Wetlands and salt marshes play a variety of environmental functions and are considered a priority for the preservation of biodiversity. However, most of them are influenced by human activity, including its conversion to urban land and even to farmland (De Groot et al. 2002). One of the most common anthropic activity carried out in these environments is the direct grazing by domestic species (Gedan et al. 2009). The effect of grazing on salt marsh vegetation was studied in the northern hemisphere (Doody 2008; Bertness et al. 2002) but the knowledge is less in South American marshes (Di Bella et al. 2020).
Grazing has detrimental effects on salt marsh vegetation due to intense, sometimes selective, defoliation and trampling. This reduces the proportion of rare plant species and affects the regeneration or reestablishment of vegetation cover. However, domestic herbivores may be beneficial in some wetlands by improving floristic diversity (Di Bella et al. 2020). One key issue is the intensity of grazing, which differently affects the spatial structure of wetland vegetation and species composition, depending on factors such as grazing history, climate, and productivity (Milchunas and Lauenroth 1993). Also, grazing leads to soil compaction and the occurrence of bare areas, which frequently enables the upward capillary movement of saline water and surface salts accumulation (Cisneros et al. 1999; Di Bella et al. 2020). This is why the exploitation of wetlands requires site-specific planning in order to achieve the maximum benefit within the framework of environmental conservation (Cronk and Fennessy 2001). One of the main tools for this purpose is the grazing management, and for that it is important to estimate the receptivity of the ecosystem or the carrying capacity of the grazing system. The latter is defined as the maximum number of animals sustained by an environment without being deteriorated (Vallentine 1990). In this context, there are grazing technologies that have been adequate for sustainable management of wetland ecosystems. Also, the receptivity of those systems could be improved by applying sustainable management strategies which change vegetation cover, floristic composition and forage availability. Moreover, in many cases, a decrease in soil salinity and pH and an increase in water infiltration rates could be expected (Di Bella et al., 2020).

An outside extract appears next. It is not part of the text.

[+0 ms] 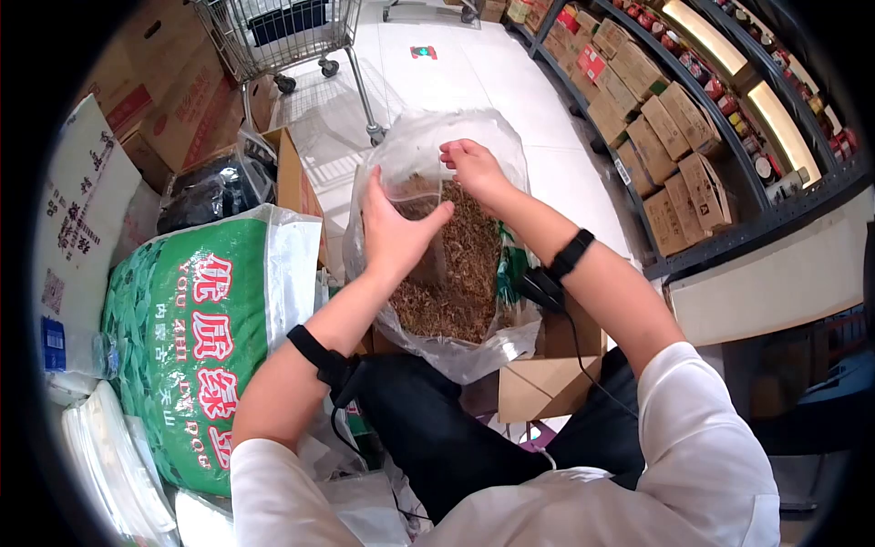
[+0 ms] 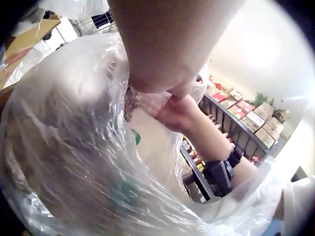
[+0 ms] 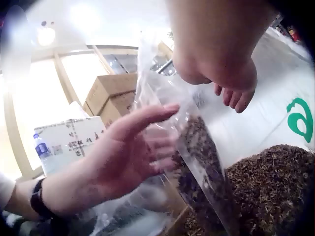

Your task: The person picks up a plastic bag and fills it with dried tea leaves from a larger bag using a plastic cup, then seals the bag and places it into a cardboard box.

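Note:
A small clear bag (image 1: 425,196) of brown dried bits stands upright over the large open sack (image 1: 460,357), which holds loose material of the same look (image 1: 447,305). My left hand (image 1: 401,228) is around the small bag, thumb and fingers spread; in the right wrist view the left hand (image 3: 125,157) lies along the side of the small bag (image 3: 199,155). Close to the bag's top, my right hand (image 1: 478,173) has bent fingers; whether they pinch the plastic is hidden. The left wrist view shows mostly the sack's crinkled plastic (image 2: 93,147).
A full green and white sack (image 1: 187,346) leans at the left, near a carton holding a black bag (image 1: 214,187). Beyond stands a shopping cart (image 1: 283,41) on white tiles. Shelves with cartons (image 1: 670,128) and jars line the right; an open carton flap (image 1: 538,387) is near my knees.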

Numerous species thrive in saline wetlands worldwide, but among the dicots Asteraceae, Fabaceae, Solanaceae, Verbenaceae and Amaranthaceae stand out. The last is one of the most conspicuous family, including the Chenopodiaceae subfamily (Kadereit et al. 2006). An example is the genus Atriplex, which comprises 245 species distributed around the world, but mainly occurring in arid and semi-arid regions (Osmond et al. 1980). In those areas, when herbaceous vegetation reduces growth during dry or cold periods, the “browseable” biomass of Atriplex sp. constitutes a food reserve to meet the nutritional needs of livestock. On the other hand, the woody parts of Atriplex sp. limit overgrazing of these halophytic shrubs, while their canopy creates a favorable microhabitat for the development of herbaceous vegetation beneath (Mckell 1975). Sarcocornia is a genus of halophyte plants, belonging too to the Amaranthaceae family, which also grow in saline areas worldwide. Five species of Sarcocornia have been identified in South America (Kadereit et al. 2006). Some species have been used as forage as well as in phytoremediation, energy, ornamentation, and human consumption, receiving good acceptance from different consumers (Ventura and Sagi 2013). Most of these halophytes are succulents, in which the water content per unit area of the leaves is high, the cells increase in size, the leaves or stems become thicker, and the number of leaves per plant decrease (Cronk and Fennessy 2001). The succulence dilutes the internal saline concentration (mainly sodium salts) and, consequently, decreases the negative effects of salts on plants (Zeng et al. 2018).
Among the monocots growing in wetlands, the Poaceae family stand out. For example, the cosmopolitan genus Sporobolus which grows in tropical, subtropical and temperate regions, and many of its halophilic species are distributed in the Americas (Peterson et al. 2007). Most of them are used as forage resources and also in ecosystems restoration (Khan and Gul 2008). Another notable genus is Pappophorum, a perennial grass native to the Americas that grows in arid and saline environments and maintain its good forage quality until seeds ripening (Pensiero et al. 2020). The genus Distichlis is also very common. It is considered of very low forage value in environments with good to very good productivity, but in saline areas it constitutes an important forage resource (Bustan et al. 2005; Yensen et al. 1985) and provides the benefit of reducing soil erosion (Pensiero et al. 2020).
Several species of the above mentioned genera are found in the saline wetlands, depressions that interrupt the flat landscape of the Chaco-Pampas sedimentary plain (Rubio et al. 2018). This is a vast arid/semiarid area that extend in South America, mainly covering for deciduous xerophytic forests and the predominant soils are Entisols and Mollisols (Rubio et al. 2018). The area is subjected to extensive grazing of cattle and, to a lesser extent, sheep and goats. Our objective was to estimate forage offer of plant species growing in one of these saline wetlands, located in the province of San Luis, Argentina, as a first step aiming towards the use and the conservation of the forage resource.